President William Henry Harrison had an embezzler and an alcoholic as sons. One of Franklin Roosevelt's five sons married five times and actually became a Republican, to the great embarrassment of his mother.

"It's a constant throughout American political history," said Lichtman. "It may have something to do with absentee fathers. Look at the kinds of personalities that go into politics -- they tend to be hard-driving and ambitious, and their kids are under a lot of pressure."

And of course the entire family is on the public stage. "Alice Roosevelt was no different than thousands of other women out there, but she was the daughter of the president, so it was on the front page," said Lichtman.

Knowing that their behavior is being watched by millions, why do so many children and relatives of political dynasties get into trouble?

Psychologists say that black sheep are rebelling against their family's values, whether they value religion or social respectability or public service. "If money is a family value, then the kid might become a ne'er-do-well," said Louis Wynne, the author of "Healing the Hurting Soul: A Survivor's Manual for the Black Sheep in Every Family."

"This is a phenomenon quite common across the board. I don't think the Bushes and the Gores are any different from my family or yours. But if you're a prominent family like the Kennedys and Chappaquiddick [happens], there is no way to sweep that under the rug."

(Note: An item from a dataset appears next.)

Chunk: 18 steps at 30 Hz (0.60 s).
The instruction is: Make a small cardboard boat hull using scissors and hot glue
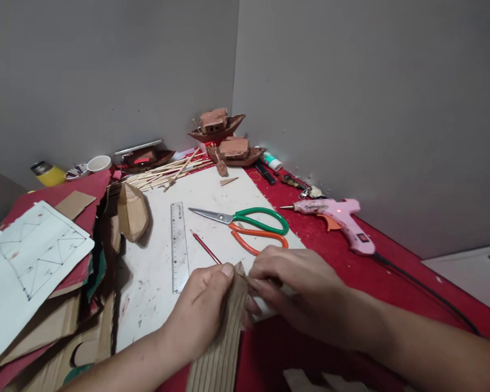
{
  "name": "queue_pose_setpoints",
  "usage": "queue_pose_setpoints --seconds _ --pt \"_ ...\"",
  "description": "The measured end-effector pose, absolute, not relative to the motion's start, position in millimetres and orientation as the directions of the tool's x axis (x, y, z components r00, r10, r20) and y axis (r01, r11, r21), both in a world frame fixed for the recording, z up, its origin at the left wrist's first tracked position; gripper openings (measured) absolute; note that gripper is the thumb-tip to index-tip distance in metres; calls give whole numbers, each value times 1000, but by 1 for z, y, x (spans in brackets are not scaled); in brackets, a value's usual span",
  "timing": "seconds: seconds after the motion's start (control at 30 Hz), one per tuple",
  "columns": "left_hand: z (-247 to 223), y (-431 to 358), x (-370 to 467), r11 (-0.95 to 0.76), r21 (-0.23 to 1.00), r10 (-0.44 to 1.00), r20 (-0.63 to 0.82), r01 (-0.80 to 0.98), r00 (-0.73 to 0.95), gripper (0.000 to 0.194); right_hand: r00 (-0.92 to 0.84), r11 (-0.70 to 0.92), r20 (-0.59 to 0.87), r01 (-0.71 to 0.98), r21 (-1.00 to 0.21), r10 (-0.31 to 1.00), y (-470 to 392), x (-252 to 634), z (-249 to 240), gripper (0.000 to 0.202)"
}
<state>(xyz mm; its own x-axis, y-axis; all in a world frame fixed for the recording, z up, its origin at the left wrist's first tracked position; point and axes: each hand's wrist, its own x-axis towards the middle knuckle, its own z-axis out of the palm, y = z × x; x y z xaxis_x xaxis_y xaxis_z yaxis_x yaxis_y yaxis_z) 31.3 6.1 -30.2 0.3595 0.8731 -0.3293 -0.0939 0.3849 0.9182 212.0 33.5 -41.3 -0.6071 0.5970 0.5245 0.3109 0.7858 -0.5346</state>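
Smooth grey walls (351, 109) meet in a corner behind a red tabletop (392, 286) and a scuffed white board (151, 305). A ridged brown cardboard strip (222, 337) is held between the hands, its long axis running from just past six o'clock to just past twelve, far end at the fingertips. The left hand (204, 296) clamps its left edge; the right hand (298, 288) has fingers pinched together at the far right corner, both equally near. From that end, scissors (232, 219) with green and orange loops lie at twelve, a clear ruler (179, 247) and pointed, hollow hull (134, 212) at ten, a pink plastic glue gun (322, 209) at two.
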Motion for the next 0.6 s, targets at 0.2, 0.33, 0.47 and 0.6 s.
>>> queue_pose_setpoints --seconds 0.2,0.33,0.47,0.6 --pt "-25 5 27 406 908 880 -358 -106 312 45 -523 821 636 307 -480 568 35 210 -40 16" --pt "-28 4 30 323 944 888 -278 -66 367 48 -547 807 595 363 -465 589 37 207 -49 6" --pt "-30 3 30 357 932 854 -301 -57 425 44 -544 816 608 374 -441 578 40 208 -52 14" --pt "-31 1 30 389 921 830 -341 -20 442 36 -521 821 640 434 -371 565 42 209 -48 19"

It's impossible to know what's really going on inside someone else's family, and yet since the Gores have displayed such a commitment to public service, Wynne speculated that Al Gore III's behavior may be an act of rebellion. "He knew that it would break the rules and go against the family values."

Elizabeth Stone, the author of "Black Sheep: Kissing Cousins" argued that Al Gore III's behavior seems to be a direct contradiction of his father's "goody-goody" image.

"His son is something of a bad boy, always getting into scrapes, but with a vulnerable streak," she said. "American folklore, at least, always shows a begrudging admiration for the good-hearted bad boy. At the very least, the prodigal son can't make a comeback without something to make a comeback from. Remind you of anyone, say, a current president?"